Fascia is continuous uninterrupted, three-dimensional web of tissue that extends from head to toe, from front to back, from interior to exterior and an injury in one location may be due to a problem elsewhere in the fascia chain e.g. low back pain may be due to tight quads - tight quads cause the hip flexors to tighten, pulling the spine down and forwards resulting in low back pain. So working on the quads may alleviate the low back pain.

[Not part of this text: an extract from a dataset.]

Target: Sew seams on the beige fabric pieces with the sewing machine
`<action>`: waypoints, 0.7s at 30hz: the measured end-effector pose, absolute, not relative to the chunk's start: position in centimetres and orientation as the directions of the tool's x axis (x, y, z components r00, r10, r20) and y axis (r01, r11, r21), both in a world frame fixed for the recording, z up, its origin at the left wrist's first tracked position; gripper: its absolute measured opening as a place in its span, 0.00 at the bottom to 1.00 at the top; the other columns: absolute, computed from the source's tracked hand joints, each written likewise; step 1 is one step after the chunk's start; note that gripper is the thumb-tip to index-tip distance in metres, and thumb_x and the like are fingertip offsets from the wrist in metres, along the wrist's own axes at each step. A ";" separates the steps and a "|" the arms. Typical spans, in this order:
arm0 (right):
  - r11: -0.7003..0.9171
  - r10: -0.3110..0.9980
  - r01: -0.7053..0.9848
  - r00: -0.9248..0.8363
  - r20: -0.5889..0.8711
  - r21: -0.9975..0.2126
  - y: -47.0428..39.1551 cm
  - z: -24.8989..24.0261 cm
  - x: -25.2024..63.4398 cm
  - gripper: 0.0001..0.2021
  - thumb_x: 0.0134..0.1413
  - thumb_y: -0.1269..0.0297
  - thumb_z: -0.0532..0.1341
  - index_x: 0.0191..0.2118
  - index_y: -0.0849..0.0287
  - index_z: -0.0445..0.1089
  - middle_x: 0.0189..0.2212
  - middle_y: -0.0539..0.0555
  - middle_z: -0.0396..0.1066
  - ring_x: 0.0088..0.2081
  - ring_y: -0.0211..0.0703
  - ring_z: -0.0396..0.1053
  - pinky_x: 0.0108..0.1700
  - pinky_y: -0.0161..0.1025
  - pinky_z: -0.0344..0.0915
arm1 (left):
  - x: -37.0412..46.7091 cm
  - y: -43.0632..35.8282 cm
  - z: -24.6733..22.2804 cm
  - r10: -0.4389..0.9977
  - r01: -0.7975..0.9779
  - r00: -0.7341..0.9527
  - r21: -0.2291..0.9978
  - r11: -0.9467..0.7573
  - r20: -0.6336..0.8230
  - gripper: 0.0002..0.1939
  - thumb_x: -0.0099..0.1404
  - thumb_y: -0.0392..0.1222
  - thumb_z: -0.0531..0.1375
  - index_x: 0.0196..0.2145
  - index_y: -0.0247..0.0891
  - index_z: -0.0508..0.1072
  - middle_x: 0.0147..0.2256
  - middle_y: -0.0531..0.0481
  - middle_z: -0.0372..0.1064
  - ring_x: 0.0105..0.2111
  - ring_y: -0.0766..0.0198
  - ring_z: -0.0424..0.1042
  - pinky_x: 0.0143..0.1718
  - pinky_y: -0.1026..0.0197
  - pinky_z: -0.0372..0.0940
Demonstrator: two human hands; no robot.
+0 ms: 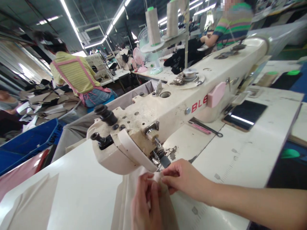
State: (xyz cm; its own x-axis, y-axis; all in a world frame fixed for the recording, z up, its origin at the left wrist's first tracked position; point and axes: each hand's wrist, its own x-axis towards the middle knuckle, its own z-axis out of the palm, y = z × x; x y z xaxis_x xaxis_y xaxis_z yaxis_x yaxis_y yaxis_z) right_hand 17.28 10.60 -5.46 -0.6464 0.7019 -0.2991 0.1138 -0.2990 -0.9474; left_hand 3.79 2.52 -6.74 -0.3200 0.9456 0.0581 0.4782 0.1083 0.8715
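Left hand (144, 204) and right hand (182, 179) meet fingertip to fingertip just below the sewing machine (168, 108) head, fingers pinched; the right forearm is bare.

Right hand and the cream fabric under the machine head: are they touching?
Touching. The head view shows the right hand pinching the edge of the cream fabric just below the sewing machine, while the left hand also grips it.

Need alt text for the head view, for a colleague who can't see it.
Both hands, left hand and right hand, pinch the edge of a white fabric at the needle area of a cream sewing machine on a white table. A phone lies beside the machine.
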 end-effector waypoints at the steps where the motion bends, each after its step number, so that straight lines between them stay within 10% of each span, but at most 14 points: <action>1: -0.276 0.717 0.121 -0.635 -0.288 -0.954 10.6 -5.6 17.2 0.07 0.47 0.68 0.58 0.26 0.64 0.72 0.20 0.49 0.67 0.24 0.36 0.66 0.30 0.34 0.68 | 3.0 3.2 -6.2 0.964 0.485 -0.265 0.860 0.156 -0.025 0.11 0.67 0.49 0.50 0.40 0.40 0.65 0.23 0.56 0.64 0.21 0.68 0.65 0.23 0.68 0.59; 7: -0.183 0.787 0.122 -0.577 -0.220 -0.976 10.3 -5.7 17.0 0.06 0.47 0.70 0.57 0.31 0.63 0.72 0.20 0.49 0.67 0.24 0.37 0.67 0.28 0.32 0.66 | -0.2 6.4 -4.7 0.960 0.540 0.051 0.816 0.206 -0.276 0.11 0.65 0.48 0.51 0.31 0.40 0.65 0.19 0.57 0.60 0.14 0.72 0.59 0.16 0.70 0.53; 11: -0.089 0.782 0.132 -0.604 -0.151 -0.987 8.6 -5.6 17.1 0.25 0.41 0.73 0.63 0.49 0.55 0.66 0.26 0.46 0.68 0.24 0.35 0.67 0.26 0.28 0.62 | 0.1 6.3 -5.3 0.972 0.559 -0.094 0.797 0.230 -0.215 0.11 0.62 0.46 0.53 0.27 0.38 0.67 0.18 0.56 0.63 0.15 0.71 0.61 0.17 0.69 0.55; 21: -0.040 0.677 0.281 -0.698 -0.233 -0.959 9.0 -5.2 18.2 0.18 0.41 0.79 0.56 0.36 0.55 0.76 0.16 0.43 0.57 0.20 0.30 0.55 0.21 0.26 0.49 | 1.0 7.3 -5.4 0.833 0.421 -0.360 0.724 0.546 -0.420 0.11 0.58 0.39 0.55 0.18 0.38 0.64 0.10 0.58 0.61 0.08 0.71 0.59 0.11 0.70 0.51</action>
State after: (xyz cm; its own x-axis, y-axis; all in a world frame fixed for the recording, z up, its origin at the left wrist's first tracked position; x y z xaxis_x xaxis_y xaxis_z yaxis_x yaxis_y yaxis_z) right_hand 18.19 8.98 -5.19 -0.6982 0.6770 -0.2329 0.2808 -0.0402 -0.9589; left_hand 1.00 7.28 -5.44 -0.3596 0.8333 -0.4199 0.4206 0.5465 0.7242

These connected muscles make up a fascia chain and Chew (2008) explains how his Ming Method uses the plasticity of fascia to elongate tight, contracted areas in a fascia chain to relieve the pain they cause.
Make it specific
Resistance training can fortify muscles and make them less susceptible to damage, especially if the strength building exercises involve movements that are similar to those associated with the sport. Time should be devoted to developing the muscle groups with strength training as appropriate to the demands of the sport. If you are a thrower then lots of time should be spent developing muscles at the front of the shoulder that increases the force with which you can throw, but you must also work systematically on the muscles at the back of the shoulder which control and stabilise the shoulder joint.
Injury prevention tips
The key is rapid action when the injury first appears and a lot of psychological support to back up the remedial treatment. Educate yourself and your athletes in the art of Cryotherapy. It is when things are not going well that the athlete really needs their coach. It is important for the coach to have an alternative training program to help the athlete through the injury recovery period. If the coach continues with a training program that is too intense for the injury they may actually worsen your condition and be liable for Personal Injury Claims to be made against them
Our Genes may indicate liability to injury
Our genes control our biological systems such as muscle, cartilage and bone formation, muscle energy production, lactic acid removal, blood and tissue oxygenation. Research by Kambouris (2011) identified that variations in the DNA sequence of these genes have an impact on an individual's vulnerability to sports injury, components of fitness (endurance, speed, strength etc.) and nutritional requirements.
Mauffulli & Merzesh (2007) found that mutations in collagen called COL5A1 led to the structure that supports the tendon being more loosely connected, making the tendon less stable and perhaps more susceptible to injury.